Clinical implications of advances in the molecular genetics of colorectal cancer.

AIMS AND BACKGROUND

Hereditary nonpolyposis colorectal cancer (HNPCC) is the most common occurring hereditary form of colorectal cancer (CRC) where it accounts for as much as 10 percent of the total CRC burden. HNPCC is characterized by an autosomal dominant inherited predisposition to early age of onset (= 44 years) of CRC with proximal predominance (= 70% proximal to the splenic flecture) with an excess of synchronous and metachronous CRC (45% 10 years after initial hemicolectomy or segmental resection as opposed to subtotal colectomy), features which characterize the Lynch syndrome I variant, while the Lynch syndrome II variant of HNPCC shows all of these features, but in addition, there is a marked excess of carcinoma of the endometrium, ovary, small bowel, stomach, pancreas, and transitional cell carcinoma of the ureter and renal pelvis, lesions which are integral to this syndrome. Because of the early onset, we recommend colonoscopy to be initiated at age 25 and repeated every other year through age 35 and then annually thereafter.

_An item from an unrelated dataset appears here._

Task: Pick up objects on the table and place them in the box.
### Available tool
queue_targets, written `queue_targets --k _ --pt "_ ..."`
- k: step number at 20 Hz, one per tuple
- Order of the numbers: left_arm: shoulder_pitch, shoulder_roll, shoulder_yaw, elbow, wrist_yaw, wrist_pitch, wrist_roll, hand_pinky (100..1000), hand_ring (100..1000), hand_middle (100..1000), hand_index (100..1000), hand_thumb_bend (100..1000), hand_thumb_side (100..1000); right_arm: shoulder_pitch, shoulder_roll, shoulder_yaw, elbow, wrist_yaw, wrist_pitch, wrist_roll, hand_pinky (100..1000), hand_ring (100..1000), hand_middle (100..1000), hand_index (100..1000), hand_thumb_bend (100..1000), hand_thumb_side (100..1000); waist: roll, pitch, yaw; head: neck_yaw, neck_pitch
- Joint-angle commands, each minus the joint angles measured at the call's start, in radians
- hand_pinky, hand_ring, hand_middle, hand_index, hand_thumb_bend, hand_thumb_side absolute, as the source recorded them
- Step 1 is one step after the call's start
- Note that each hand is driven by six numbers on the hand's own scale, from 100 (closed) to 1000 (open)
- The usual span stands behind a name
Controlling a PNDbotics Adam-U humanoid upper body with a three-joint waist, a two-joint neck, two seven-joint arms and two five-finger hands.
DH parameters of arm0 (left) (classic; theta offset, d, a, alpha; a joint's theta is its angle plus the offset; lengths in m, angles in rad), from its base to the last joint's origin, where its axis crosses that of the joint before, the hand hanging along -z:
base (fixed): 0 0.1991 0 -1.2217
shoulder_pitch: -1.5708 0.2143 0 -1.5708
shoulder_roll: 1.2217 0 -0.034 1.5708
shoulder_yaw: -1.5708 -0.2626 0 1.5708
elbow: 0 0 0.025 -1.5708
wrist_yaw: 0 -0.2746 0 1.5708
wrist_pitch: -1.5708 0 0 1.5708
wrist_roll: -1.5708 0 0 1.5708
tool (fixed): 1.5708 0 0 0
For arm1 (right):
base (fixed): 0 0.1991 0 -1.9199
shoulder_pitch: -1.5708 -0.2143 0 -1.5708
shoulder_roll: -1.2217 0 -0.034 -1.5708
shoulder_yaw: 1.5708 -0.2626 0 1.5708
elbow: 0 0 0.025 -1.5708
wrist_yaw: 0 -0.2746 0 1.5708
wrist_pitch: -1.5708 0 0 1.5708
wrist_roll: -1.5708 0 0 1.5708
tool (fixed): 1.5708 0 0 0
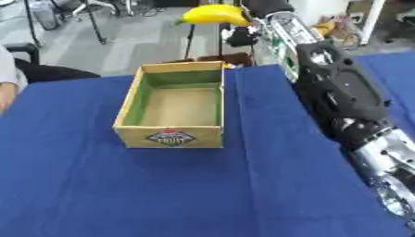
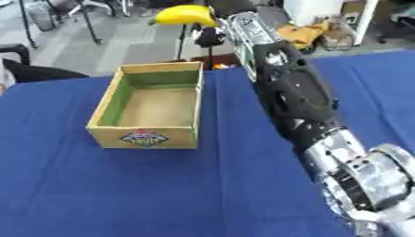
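Bright yellow banana [image 1: 215,15], smooth and curved, up at 12 o'clock, hanging in the air well above and beyond the far rim of the box [image 1: 128,104]. Held at its right end by the right hand [image 1: 263,6], dark and mostly cut off by the top edge, so fingers wrapped round the fruit as far as visible, but how far open: can't tell exactly. Right arm [image 2: 296,97] black with silver joints, running from 5 o'clock up to the banana. Box open-topped, wooden, green inner walls, bare floor, a badge-like label on the near side, sitting mid-table on the blue table [image 1: 162,194] cloth. Left hand nowhere in shot.
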Motion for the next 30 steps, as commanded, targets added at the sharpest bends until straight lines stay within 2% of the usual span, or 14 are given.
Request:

Women need to undergo endometrial aspiration biopsy at the time of initial colonoscopy.

METHODS AND RESULTS

Major advances in the molecular genetics of HNPCC have occurred during the past two years with identification of the hMSH2 gene at chromosome 2p and the hMLH1 gene at chromosome 3p, both of which have been cloned. PMS1 at chromosome 2p and PMS2 2 at chromosome 7q have also been implicated in HNPCC's etiology.

CONCLUSIONS

Genetic counseling is mandatory for presymptomatic DNA testing and for delivering information about the patient's germline status. Patients with germline mutations are offered prophylactic subtotal colectomy as an option to continued colonoscopy. It is now important for physicians to take careful cancer family histories so that this disorder can be readily identified, thereby enabling the initiation of highly targeted surveillance and management programs.